▸ **What is being asked**: Give back exactly the lines of the material below, starting with the line with "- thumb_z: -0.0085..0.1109" and going on through the line with "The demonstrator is".

▸ **Material provided**:
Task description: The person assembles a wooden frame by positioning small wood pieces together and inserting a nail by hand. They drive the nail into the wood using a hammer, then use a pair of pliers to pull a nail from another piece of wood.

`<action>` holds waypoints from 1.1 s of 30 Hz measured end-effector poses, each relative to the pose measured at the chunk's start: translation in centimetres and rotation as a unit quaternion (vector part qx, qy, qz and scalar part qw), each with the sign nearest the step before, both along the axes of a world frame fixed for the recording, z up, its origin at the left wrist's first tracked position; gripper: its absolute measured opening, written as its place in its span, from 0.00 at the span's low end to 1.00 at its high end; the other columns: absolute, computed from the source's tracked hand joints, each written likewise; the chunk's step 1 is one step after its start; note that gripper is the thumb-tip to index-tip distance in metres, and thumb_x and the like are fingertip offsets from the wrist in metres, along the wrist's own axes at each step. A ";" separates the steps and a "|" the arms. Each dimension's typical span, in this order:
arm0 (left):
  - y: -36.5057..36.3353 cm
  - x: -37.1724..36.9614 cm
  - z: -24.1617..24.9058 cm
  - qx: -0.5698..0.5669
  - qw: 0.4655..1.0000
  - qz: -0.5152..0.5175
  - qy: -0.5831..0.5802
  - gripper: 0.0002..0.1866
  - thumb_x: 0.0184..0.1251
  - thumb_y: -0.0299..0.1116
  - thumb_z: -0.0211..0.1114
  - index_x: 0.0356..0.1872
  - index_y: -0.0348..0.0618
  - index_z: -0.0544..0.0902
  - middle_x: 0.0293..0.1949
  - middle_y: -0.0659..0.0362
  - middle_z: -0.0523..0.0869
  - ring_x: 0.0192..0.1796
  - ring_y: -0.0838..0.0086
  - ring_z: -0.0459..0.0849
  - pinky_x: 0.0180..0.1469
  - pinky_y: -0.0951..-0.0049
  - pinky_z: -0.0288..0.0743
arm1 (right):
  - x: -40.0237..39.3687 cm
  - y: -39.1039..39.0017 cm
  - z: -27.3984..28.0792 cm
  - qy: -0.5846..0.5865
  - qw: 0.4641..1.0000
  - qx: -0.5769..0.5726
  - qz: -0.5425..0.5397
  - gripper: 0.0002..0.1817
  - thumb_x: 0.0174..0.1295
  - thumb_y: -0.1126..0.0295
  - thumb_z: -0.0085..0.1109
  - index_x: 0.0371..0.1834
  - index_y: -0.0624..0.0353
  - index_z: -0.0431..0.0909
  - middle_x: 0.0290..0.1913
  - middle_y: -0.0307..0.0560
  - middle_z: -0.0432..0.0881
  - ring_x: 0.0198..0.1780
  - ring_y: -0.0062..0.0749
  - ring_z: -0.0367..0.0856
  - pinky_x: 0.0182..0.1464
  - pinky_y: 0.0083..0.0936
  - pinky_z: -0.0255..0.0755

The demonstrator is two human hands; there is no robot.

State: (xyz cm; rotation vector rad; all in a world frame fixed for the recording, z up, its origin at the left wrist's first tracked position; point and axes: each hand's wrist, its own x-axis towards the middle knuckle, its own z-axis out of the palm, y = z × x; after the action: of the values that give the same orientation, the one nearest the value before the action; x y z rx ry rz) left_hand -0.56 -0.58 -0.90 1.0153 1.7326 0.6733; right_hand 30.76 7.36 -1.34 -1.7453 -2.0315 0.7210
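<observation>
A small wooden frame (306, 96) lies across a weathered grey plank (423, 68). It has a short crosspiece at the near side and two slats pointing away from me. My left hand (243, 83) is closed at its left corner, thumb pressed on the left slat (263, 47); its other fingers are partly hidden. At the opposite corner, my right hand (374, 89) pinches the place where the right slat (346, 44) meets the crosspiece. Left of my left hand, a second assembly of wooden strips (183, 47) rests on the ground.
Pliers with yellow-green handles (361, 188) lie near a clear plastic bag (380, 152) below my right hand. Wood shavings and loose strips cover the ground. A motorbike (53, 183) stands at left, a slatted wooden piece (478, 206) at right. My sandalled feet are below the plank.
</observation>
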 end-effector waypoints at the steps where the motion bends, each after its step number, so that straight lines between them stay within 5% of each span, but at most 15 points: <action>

▸ **Solution to this problem**:
  - thumb_z: -0.0085..0.1109
  - index_x: 0.0371..0.1834
  - index_y: -0.0624..0.0353
  - index_z: -0.0431..0.0909
  - middle_x: 0.0290..0.1913
  - middle_y: -0.0307..0.0560
  - middle_z: -0.0432..0.0881
  - ring_x: 0.0198..0.1780
  - ring_y: -0.0062..0.0749
  - ring_z: -0.0367..0.0856
  - pinky_x: 0.0182..0.1464
  - pinky_y: 0.0083..0.0936
  - pinky_z: -0.0255..0.0755

The demonstrator is two human hands; there is no robot.

No other output is needed; the exercise is complete.